Keep it simple and transparent.
 
:ROFLMAO: :giggle::love::LOL::ROFLMAO::LOL: oh thanks for that, funniest thing ive read in ages . Why stop there tho? Why not get rid of this silly relentless engineering clickgrind and make engineering results RNG instead?! That sounds fantastic and I cant imagine any years of relentless complaining about that either 🥳
Point is to find an actual use for commodities such that players become and even bigger part of the economy, rather than leaving the BGS handle demand and supply. If you don't like the idea of having them used for engineering, that's fine. There are other possible uses.

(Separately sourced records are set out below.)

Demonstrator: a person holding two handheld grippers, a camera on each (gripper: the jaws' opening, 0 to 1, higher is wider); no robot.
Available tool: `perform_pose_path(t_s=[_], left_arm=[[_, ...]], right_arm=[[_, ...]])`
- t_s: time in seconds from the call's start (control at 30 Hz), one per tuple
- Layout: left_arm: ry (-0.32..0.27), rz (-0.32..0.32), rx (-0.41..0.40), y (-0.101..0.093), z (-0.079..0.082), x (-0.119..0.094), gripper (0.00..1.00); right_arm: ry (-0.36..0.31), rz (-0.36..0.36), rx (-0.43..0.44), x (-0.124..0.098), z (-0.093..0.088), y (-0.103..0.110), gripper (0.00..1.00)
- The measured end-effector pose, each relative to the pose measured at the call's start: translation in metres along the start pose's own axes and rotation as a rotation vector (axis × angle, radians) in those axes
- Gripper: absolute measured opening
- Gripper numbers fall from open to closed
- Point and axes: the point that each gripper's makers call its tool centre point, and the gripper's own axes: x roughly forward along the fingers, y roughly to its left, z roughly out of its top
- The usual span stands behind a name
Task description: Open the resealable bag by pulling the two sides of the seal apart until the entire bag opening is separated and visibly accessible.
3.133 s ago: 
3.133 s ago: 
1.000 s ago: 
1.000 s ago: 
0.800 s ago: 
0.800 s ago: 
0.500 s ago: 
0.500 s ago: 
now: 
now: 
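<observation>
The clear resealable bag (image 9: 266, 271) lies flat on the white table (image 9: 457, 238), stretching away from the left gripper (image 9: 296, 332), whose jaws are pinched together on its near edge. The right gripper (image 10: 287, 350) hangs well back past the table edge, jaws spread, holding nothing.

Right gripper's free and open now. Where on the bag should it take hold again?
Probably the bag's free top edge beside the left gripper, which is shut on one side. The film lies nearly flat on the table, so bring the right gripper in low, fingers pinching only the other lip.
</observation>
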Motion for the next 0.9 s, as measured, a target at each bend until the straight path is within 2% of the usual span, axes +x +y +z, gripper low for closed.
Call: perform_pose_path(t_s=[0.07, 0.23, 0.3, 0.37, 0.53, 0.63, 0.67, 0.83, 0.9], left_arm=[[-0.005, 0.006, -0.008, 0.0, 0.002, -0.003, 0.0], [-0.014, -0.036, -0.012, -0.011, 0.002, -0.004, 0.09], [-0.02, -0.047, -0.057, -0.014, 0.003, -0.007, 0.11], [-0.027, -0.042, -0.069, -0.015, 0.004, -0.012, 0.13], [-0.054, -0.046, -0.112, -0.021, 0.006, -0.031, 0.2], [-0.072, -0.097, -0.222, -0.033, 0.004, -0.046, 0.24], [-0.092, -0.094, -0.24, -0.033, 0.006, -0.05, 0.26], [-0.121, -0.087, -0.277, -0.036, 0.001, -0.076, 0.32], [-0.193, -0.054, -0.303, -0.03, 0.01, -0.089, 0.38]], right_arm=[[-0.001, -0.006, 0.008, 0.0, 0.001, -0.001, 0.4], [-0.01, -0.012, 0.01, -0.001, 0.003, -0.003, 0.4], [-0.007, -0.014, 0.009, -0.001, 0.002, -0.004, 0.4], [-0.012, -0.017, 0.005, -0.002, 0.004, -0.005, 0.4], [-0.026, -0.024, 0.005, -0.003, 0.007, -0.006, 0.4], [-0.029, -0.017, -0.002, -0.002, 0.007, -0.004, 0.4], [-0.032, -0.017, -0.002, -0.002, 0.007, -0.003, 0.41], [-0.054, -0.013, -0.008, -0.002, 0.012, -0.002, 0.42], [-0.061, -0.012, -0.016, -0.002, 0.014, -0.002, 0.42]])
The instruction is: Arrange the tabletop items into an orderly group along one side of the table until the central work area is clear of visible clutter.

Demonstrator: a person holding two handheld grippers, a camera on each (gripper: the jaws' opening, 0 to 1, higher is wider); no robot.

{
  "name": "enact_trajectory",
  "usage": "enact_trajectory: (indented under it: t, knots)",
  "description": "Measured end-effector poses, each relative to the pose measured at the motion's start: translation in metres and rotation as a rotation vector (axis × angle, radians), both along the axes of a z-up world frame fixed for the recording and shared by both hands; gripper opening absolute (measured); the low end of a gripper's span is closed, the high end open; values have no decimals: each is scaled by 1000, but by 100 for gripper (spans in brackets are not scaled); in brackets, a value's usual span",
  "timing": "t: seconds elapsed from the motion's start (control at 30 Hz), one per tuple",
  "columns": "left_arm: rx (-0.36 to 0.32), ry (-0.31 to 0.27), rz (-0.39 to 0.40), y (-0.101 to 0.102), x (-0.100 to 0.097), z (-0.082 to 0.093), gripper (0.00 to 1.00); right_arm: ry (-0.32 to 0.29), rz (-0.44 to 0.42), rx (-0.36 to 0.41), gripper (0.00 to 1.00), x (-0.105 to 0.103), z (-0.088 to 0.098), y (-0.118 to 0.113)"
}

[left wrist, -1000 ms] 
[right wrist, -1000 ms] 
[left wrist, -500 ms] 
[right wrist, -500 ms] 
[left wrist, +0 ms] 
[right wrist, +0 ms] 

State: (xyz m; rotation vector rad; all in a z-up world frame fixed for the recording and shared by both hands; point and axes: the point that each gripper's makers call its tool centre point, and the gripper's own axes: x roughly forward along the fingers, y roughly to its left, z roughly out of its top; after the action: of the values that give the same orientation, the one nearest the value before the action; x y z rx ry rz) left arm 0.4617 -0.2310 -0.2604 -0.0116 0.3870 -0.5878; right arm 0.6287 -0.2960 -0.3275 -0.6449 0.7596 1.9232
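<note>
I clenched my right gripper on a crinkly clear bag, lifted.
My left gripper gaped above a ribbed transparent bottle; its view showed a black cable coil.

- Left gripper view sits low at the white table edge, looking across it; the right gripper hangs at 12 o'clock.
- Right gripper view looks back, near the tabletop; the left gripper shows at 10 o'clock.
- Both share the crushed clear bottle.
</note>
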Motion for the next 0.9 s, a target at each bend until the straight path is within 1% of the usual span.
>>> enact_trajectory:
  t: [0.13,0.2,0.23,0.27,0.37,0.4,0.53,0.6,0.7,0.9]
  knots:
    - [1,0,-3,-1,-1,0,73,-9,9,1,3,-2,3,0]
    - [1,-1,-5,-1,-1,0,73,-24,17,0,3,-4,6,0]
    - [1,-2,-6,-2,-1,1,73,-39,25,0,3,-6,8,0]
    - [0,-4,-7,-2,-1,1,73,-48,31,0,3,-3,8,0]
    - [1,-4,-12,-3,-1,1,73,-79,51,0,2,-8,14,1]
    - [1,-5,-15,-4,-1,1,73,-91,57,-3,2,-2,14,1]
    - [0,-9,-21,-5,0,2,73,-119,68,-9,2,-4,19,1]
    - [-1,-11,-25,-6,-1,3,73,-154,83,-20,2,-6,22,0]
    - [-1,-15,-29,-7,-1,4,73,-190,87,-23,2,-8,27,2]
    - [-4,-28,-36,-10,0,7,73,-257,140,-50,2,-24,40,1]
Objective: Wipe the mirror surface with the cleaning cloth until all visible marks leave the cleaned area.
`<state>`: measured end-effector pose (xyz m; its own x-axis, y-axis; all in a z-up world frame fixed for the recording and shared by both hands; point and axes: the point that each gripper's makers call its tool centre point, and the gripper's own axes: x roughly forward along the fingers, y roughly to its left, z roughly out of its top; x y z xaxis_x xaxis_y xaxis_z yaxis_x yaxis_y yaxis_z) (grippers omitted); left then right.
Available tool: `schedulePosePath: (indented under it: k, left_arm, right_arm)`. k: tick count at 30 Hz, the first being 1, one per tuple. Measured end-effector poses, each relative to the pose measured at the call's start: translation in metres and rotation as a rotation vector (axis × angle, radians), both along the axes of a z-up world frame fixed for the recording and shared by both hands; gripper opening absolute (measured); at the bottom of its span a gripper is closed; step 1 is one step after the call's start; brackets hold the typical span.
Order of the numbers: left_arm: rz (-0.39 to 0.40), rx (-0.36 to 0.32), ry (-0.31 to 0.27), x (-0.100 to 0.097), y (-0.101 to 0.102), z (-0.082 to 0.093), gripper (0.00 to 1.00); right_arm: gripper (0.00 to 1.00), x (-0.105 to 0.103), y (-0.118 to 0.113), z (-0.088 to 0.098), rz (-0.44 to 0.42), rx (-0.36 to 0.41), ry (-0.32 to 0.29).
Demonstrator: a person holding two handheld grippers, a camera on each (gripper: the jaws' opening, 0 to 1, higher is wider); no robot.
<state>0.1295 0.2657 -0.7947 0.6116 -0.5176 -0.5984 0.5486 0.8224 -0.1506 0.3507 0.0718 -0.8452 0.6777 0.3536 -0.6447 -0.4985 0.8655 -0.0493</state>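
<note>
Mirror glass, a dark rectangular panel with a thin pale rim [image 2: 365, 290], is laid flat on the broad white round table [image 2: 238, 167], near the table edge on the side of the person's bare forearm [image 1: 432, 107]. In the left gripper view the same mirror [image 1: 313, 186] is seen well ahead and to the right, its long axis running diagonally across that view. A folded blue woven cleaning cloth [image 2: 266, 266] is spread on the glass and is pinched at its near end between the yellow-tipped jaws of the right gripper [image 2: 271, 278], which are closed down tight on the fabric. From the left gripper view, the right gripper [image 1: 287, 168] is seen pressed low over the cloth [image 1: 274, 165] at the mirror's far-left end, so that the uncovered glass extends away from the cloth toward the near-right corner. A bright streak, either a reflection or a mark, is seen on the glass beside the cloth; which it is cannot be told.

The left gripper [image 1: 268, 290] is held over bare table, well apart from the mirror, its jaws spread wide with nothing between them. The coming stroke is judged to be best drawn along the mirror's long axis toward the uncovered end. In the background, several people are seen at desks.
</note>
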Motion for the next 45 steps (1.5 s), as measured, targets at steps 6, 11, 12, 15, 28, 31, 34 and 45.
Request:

On a side note, engineering being hard to do is a good thing. A highly engineered ship is endgame equipment. It's not meant to be easy to get. Problem is that for the most part, many has absolutely no role to play in engineering. Which means that making money earning activities such as mining more difficult doesn't make sense. Why set endgame difficulty on an activity that doesn't produce endgame content? As such, inflation occurs, because people just accrue money after they buy the ships they want. Diverting that money in engineering would solve some of those problems. I'm certain it would create some new problems too, which is why we're discussing things here (insert comment about how naive it is to think our discussions have much influence over FD's decisions).
 
That's because it gets exploited otherwise (selling one ton at a time). It wasn't there from the beginning, something happend to get it changed but I can't remember what it was.
But why even change the price based on how much you sell? The buyer needs those items. The longer they wait, the worse it is. If anything, they should give you a bonus for selling so much in one go. Maybe there's a very expensive production line sitting idle, costing incredible amounts of money, waiting for those items.
 
:ROFLMAO: :giggle::love::LOL::ROFLMAO::LOL: oh thanks for that, funniest thing ive read in ages . Why stop there tho? Why not get rid of this silly relentless engineering clickgrind and make engineering results RNG instead?! That sounds fantastic and I cant imagine any years of relentless complaining about that either 🥳

that was actually a thing back in the day. :ROFLMAO:

sadly, i can't dig up any of those juicy threads so you could have a good laugh. too old, i guess (the threads, not me!), or they didn't survive the forum revamp.
 
As of today, I am still getting 1.1M a ton for LTD in loads under 200T. It just takes a few minutes more to find a system with both the price and demand I need close enough to reach in a timely fashion. So far this change has only really slightly reduced what I can make an hour laser mining in a triple LTD hot spot. It just made it a bit more difficult and maybe requires I fly a bit further.
 
Final thing: give commodities an actual use for players! Until then, no one will have any need of buying or selling things other than cash. Why not make commodities needed for engineering? What if i actually needed materials available on the market to engineer something?

Urm.....they did? In Engineers V1.0?

That attempt didn't end well, and the commodities requirement was dropped.